The Mothers of Addiction

When my son was a toddler, a resourceful mother bird built a nest in the tree outside his bedroom window. It was stressful for both of us to watch. The sparrows built their nest during a Florida wind storm. And because they took up residence in our tree, we felt responsible. We’d sit on the floor of Jonathan’s room and supervise like unqualified nannies. Knocking on the window if our cat came too close to the tree. Fending off a marauding osprey as it cast a shadow on the speckled eggs.

Even with all our knocking and peeking (and yes, touching the nest), life happened. And when the fledglings tried out their wings, I was horrified to see that they dropped like stones. Or careened into bushes and walls while they learned the un-easy task of flying through the air.

And the mother-bird, exhausted as any single parent with sextuplets, spent all the live-long day feeding her charges a steady diet of regurgitated grubs and worms. The daddy-bird was like the father in Angela’s Ashes – rolling in late on a work-night, the food money spent. Perching on a branch with a detached look on his little bird face.
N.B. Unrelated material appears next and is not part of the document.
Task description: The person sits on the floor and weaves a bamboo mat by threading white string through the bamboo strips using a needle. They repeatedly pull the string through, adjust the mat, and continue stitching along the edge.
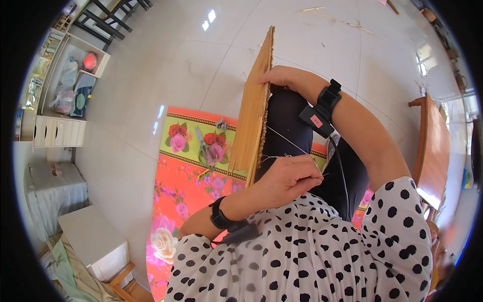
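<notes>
A flat wooden board (pixel 250 108) stands on edge in front of me, leaning on my dark-trousered leg. Rough, cord-like material runs along its right edge (pixel 263 131). My right hand (pixel 279 75) grips the board's far part, thumb on the wooden face and the other fingers behind it, partly hidden. My left hand (pixel 292 177) is closed in a pinch near my lap, at the board's near end. A white thread (pixel 287 139) stretches taut from the corded edge to this hand. A thin, dark, needle-like tip (pixel 326 174) sticks out past its fingers.
Scissors (pixel 205 146), a small grey object (pixel 221 124) and a yellow-green tool (pixel 204 174) lie on a red floral mat (pixel 171 201) left of the board. Thin strips (pixel 347 23) lie on the tiled floor. Shelves (pixel 60 132) stand left, a wooden table (pixel 433 146) right.
</notes>
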Motion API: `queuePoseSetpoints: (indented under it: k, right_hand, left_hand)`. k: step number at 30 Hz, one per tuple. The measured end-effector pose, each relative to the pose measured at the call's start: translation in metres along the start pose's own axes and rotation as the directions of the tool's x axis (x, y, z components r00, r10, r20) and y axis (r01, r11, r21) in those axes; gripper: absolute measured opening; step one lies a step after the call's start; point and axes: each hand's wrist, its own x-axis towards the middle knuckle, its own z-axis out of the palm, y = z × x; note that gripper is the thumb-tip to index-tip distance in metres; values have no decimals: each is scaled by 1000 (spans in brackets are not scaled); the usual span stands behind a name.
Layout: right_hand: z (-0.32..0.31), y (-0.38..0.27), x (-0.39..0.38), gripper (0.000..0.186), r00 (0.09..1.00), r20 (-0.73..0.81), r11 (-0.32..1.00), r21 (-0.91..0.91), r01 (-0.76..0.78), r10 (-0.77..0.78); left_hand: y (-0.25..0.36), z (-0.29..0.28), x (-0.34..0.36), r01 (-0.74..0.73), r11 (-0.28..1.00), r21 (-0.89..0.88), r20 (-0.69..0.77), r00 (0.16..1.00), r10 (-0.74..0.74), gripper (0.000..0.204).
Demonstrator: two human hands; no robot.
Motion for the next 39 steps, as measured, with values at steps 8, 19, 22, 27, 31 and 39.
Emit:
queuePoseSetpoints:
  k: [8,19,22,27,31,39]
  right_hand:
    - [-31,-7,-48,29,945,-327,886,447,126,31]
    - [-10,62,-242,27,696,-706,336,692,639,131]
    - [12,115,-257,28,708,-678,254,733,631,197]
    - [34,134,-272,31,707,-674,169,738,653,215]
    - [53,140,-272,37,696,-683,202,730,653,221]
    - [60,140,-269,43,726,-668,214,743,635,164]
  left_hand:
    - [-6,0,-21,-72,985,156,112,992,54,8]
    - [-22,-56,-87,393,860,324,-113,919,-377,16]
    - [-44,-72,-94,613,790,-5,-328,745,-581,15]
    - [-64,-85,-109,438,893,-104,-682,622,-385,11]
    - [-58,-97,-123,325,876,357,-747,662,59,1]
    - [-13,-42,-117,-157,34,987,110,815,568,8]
And here’s the thing – birds don’t leave the nest until they are bigger than their mother. Crammed into their crib and bellowing for MORE GRUBS till my son and I were mouthing through his window, “Oh, come on. It’s time to fly away already.”

When they did finally leave, I dismantled the nest… but the lesson was learned.

Parenting in the best of times …

My son was visiting from Florida last week.  And it reminded me of that mother bird. My son is almost 26, but I feel exactly the same toward him as I did when he was a child. The same pride at his many accomplishments. The same punch in the gut when I feel with his hurts or disappointments. I still think he is one of the funniest people I have ever met… the most engaging…

Luckily, Jonathan is going through a “good phase”. He is happy, healthy and just got a promotion. And it’s not like I wait around for the other Vans slip-on to drop, but I am ready for the phase where I might have to step in again. After all, parenting doesn’t stop at 18. For a mother, her children never leave the nest.

And the worst…

Last week the Director of Admissions  was out for a couple of days, and I answered phones on her behalf. About half of the many calls I took were from those who needed help themselves. Or from professional referrals. But, the other half were the calls that rung me out. Those were the calls from the loved ones of the person who was suffering from a substance use disorder.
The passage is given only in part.